547 N.E.2d 817 (Ind. 1989), 02S00-8805-PC-489, Smith v. State

Docket Nº:02S00-8805-PC-489.
Citation:547 N.E.2d 817
Party Name:Charles SMITH, Appellant, v. STATE of Indiana, Appellee.
Case Date:December 13, 1989
Court:Supreme Court of Indiana

Page 817

547 N.E.2d 817 (Ind. 1989)

Charles SMITH, Appellant,

v.

STATE of Indiana, Appellee.

No. 02S00-8805-PC-489.

Supreme Court of Indiana.

December 13, 1989

Opinion on Petition for Rehearing March 7, 1990.

Page 818

Susan K. Carpenter, Public Defender of Indiana, Teresa D. Harper, Rhonda R. Long-Sharp, Linda R. Torrent, Deputy Public Defenders, Indianapolis, for appellant.

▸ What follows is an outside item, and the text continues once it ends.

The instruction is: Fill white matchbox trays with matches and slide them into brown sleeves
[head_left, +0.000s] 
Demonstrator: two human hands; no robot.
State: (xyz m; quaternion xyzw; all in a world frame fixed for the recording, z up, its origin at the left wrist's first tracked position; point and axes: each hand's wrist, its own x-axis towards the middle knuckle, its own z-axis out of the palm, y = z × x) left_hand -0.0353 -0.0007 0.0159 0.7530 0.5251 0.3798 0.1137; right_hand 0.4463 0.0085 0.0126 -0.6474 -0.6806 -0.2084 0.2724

Linley E. Pearson, Atty. Gen. of Indiana, Joseph N. Stevenson, Deputy Atty. Gen., Indianapolis, for appellee.

GIVAN, Justice.

This is an appeal from the denial of post-conviction relief. A trifurcated jury trial proceeding held in 1983 resulted in the conviction of appellant of Murder and Felony Murder, a jury recommendation to impose the death penalty, and a finding of habitual offender status. The trial court correctly merged the convictions, entered judgment of conviction for Murder, and sentenced appellant to death. We affirmed the trial court on direct appeal. Smith v. State (1985), Ind., 475 N.E.2d 1139. Appellant subsequently filed his petition for post-conviction relief, which was heard in the trial court and denied.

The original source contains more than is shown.